- PROBLEM TO SOLVE -
Where a picture appears, leave it out, and transcribe all the lines below exactly.
- Opening Delimiter -
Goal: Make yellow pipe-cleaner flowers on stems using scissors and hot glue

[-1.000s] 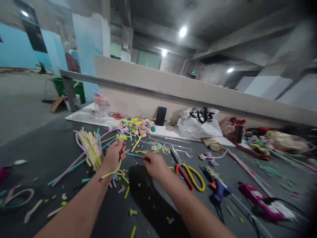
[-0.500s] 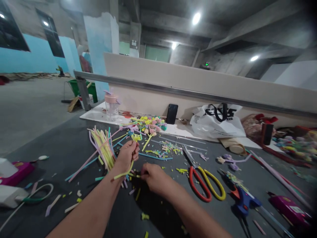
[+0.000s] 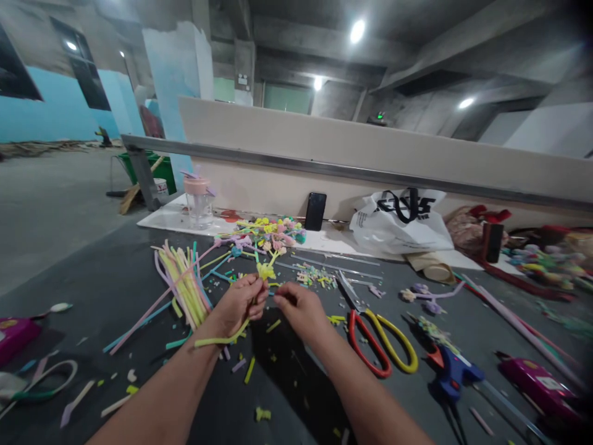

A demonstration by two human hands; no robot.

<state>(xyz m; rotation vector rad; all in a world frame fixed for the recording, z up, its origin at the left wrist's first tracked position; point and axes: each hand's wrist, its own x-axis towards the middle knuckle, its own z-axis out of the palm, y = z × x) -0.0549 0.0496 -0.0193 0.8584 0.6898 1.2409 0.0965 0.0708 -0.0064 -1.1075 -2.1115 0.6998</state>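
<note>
A yellow fuzzy stick (image 3: 222, 339) is held in the left hand (image 3: 241, 303), near the middle of the frame. The fingers (image 3: 257, 295) of that hand are closed tight on it. A small yellow flower shape (image 3: 265, 271) sits at the top end of the stick and pokes up just above the fingertips. The rest of the stick hangs out below the hand and bends toward the lower left, above the table (image 3: 111, 278).

The right hand (image 3: 301, 309) is held just beside the left one. Its fingers (image 3: 282, 299) are pinched together close to the flower end. Whether something small is pinched there cannot be told.

A bunch of fuzzy sticks (image 3: 183, 287), yellow, pink and blue, lies on the table left of the left hand. Scissors (image 3: 377, 340) with one red and one yellow handle lie right of the right hand. A blue glue gun (image 3: 454, 371) lies further right. Little cut bits (image 3: 250, 369) are scattered over the table below the hands. A heap of small made flowers (image 3: 269, 232) lies above the hands, and a black phone (image 3: 315, 211) is leaned on the wall behind.
</note>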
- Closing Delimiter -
- RESPONSE TO THIS TASK -
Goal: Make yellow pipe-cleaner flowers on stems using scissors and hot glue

[-1.000s] 
[-0.500s] 
[+0.000s] 

A demonstration by two human hands; no robot.

<state>(xyz m; rotation vector rad; all in a world frame fixed for the recording, z up, its origin at the left wrist's first tracked position; point and axes: each hand's wrist, its own x-axis towards the middle knuckle, its own z-axis out of the palm, y = z × x) -0.0549 0.0496 -0.0193 0.8584 0.6898 1.2409 0.0965 0.0708 -0.0064 -1.1075 -2.1115 0.6998</state>
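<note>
A yellow fuzzy stick (image 3: 222, 339) is held in the left hand (image 3: 241, 303), near the middle of the frame. The fingers (image 3: 257, 295) of that hand are closed tight on it. A small yellow flower shape (image 3: 265, 271) sits at the top end of the stick and pokes up just above the fingertips. The rest of the stick hangs out below the hand and bends toward the lower left, above the table (image 3: 111, 278).

The right hand (image 3: 301, 309) is held just beside the left one. Its fingers (image 3: 282, 299) are pinched together close to the flower end. Whether something small is pinched there cannot be told.

A bunch of fuzzy sticks (image 3: 183, 287), yellow, pink and blue, lies on the table left of the left hand. Scissors (image 3: 377, 340) with one red and one yellow handle lie right of the right hand. A blue glue gun (image 3: 454, 371) lies further right. Little cut bits (image 3: 250, 369) are scattered over the table below the hands. A heap of small made flowers (image 3: 269, 232) lies above the hands, and a black phone (image 3: 315, 211) is leaned on the wall behind.
</note>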

The work on this exercise has been completed.